- [Task description] What do the lines from the top of the data through the line with "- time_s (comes" say? Quote them exactly and include both ends.

#### Records ####

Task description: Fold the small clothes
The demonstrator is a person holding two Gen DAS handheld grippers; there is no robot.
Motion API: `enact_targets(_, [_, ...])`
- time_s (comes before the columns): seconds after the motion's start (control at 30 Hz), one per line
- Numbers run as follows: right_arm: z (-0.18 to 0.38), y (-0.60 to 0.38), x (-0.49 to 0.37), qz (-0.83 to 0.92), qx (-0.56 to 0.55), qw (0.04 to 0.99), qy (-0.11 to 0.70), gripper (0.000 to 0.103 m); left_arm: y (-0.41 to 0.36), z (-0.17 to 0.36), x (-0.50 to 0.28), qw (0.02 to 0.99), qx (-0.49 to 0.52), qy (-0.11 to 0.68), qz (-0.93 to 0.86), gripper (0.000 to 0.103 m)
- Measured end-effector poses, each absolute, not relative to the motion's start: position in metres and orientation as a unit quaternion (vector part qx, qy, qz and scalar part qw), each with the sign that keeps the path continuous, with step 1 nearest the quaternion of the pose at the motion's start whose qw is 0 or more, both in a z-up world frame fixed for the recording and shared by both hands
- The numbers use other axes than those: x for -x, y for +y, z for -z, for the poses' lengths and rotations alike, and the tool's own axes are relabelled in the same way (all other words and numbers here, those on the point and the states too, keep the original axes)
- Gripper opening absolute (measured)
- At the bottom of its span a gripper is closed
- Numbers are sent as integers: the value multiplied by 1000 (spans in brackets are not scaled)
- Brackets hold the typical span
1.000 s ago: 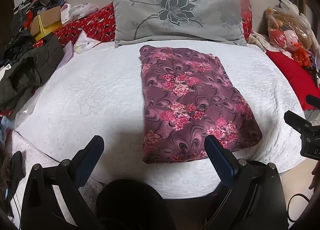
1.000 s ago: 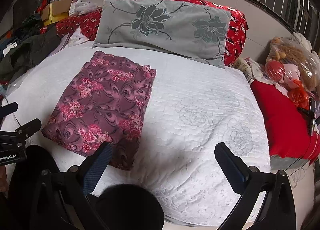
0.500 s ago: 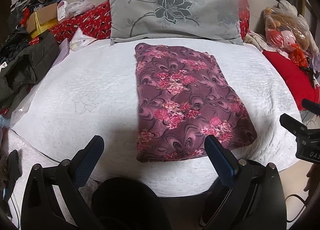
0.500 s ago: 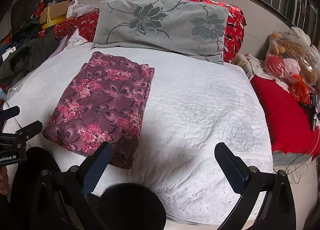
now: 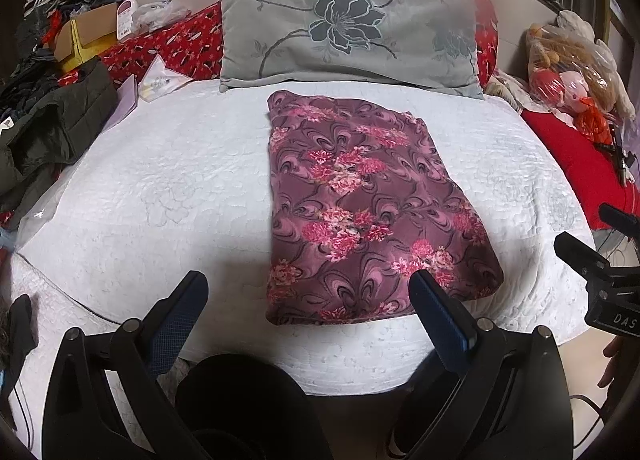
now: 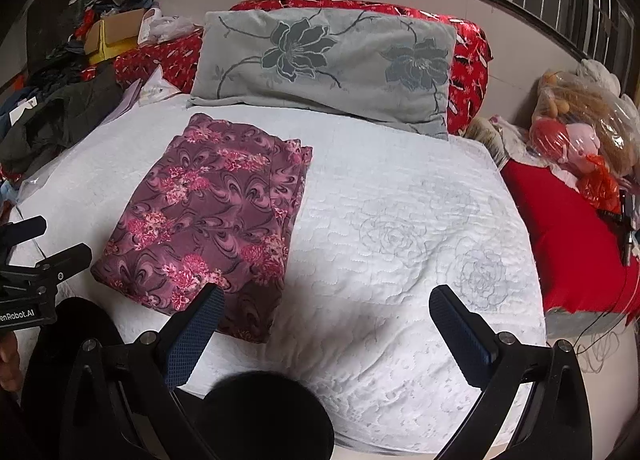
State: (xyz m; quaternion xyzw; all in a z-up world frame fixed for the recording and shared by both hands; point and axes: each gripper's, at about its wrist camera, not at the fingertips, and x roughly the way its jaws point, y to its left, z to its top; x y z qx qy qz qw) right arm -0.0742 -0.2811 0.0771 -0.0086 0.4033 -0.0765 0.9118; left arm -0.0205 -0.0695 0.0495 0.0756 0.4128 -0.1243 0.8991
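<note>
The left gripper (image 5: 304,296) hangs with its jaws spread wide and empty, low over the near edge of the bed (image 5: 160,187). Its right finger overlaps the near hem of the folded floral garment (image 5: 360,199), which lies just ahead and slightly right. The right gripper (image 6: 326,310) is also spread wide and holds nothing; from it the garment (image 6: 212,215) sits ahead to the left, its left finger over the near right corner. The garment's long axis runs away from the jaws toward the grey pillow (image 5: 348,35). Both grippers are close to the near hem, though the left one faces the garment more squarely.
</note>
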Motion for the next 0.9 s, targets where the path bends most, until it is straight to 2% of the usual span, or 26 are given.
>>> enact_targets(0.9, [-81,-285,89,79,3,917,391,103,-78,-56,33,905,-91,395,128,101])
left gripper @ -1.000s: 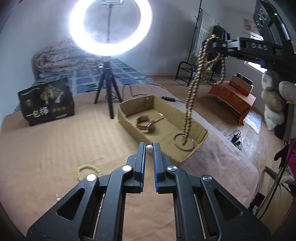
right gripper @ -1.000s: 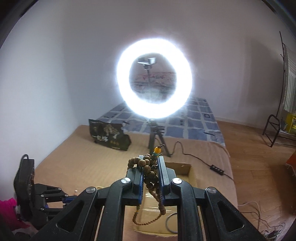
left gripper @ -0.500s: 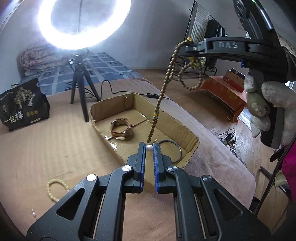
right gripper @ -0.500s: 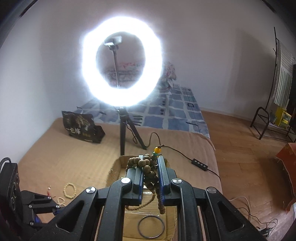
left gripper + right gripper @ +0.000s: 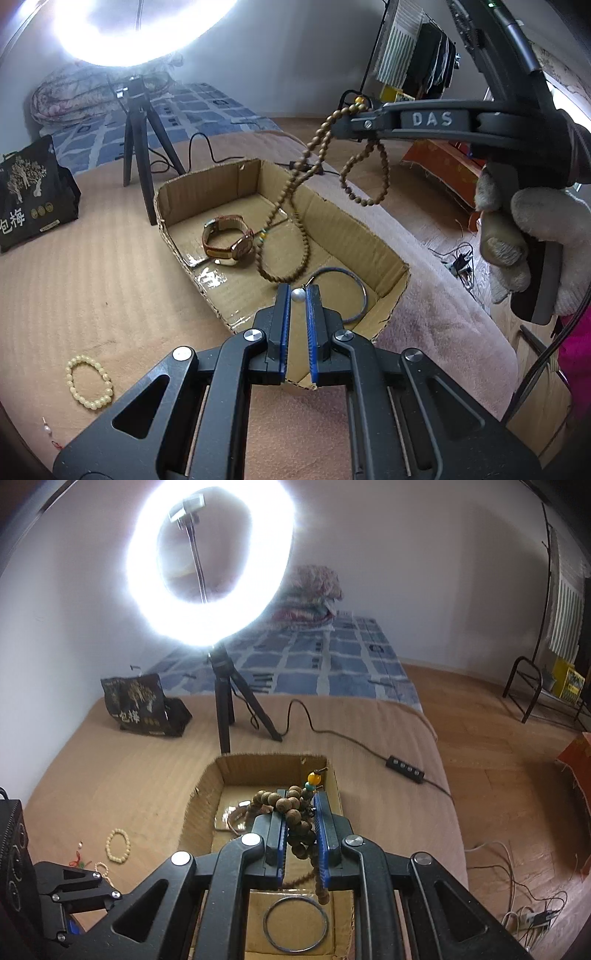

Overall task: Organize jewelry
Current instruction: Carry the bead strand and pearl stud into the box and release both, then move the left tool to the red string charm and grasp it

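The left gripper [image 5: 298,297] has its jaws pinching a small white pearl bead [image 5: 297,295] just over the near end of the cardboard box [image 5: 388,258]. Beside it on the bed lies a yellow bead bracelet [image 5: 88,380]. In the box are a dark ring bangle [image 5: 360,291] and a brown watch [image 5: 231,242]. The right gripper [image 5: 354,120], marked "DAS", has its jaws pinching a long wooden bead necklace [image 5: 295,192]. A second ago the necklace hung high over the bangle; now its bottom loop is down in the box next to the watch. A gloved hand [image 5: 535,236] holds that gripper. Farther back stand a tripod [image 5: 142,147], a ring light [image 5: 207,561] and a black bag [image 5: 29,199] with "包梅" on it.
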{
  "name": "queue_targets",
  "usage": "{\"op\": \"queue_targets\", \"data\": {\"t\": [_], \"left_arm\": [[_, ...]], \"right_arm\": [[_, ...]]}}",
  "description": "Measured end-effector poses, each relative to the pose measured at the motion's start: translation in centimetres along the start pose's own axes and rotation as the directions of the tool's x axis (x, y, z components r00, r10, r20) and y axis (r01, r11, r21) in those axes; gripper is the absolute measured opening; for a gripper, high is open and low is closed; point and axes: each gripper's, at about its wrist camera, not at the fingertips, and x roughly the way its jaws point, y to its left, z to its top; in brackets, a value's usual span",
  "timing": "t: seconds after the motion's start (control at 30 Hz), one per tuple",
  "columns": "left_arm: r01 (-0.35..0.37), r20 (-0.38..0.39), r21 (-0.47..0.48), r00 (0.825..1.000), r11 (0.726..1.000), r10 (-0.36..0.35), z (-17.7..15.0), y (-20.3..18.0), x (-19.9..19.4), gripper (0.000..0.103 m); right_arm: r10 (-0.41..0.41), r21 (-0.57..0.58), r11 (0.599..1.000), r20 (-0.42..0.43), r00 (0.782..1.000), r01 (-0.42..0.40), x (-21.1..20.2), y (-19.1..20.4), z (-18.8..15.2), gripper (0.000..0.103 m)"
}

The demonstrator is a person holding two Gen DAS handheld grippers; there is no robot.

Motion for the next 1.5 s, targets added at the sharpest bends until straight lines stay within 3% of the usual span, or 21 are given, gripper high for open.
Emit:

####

- [Written answer]
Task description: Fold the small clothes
The demonstrator is a person holding two Gen DAS handheld grippers; there is no robot.
Motion API: `enact_targets(_, [_, ...])`
- time_s (comes before the columns): seconds after the motion's start (control at 30 Hz), one per line

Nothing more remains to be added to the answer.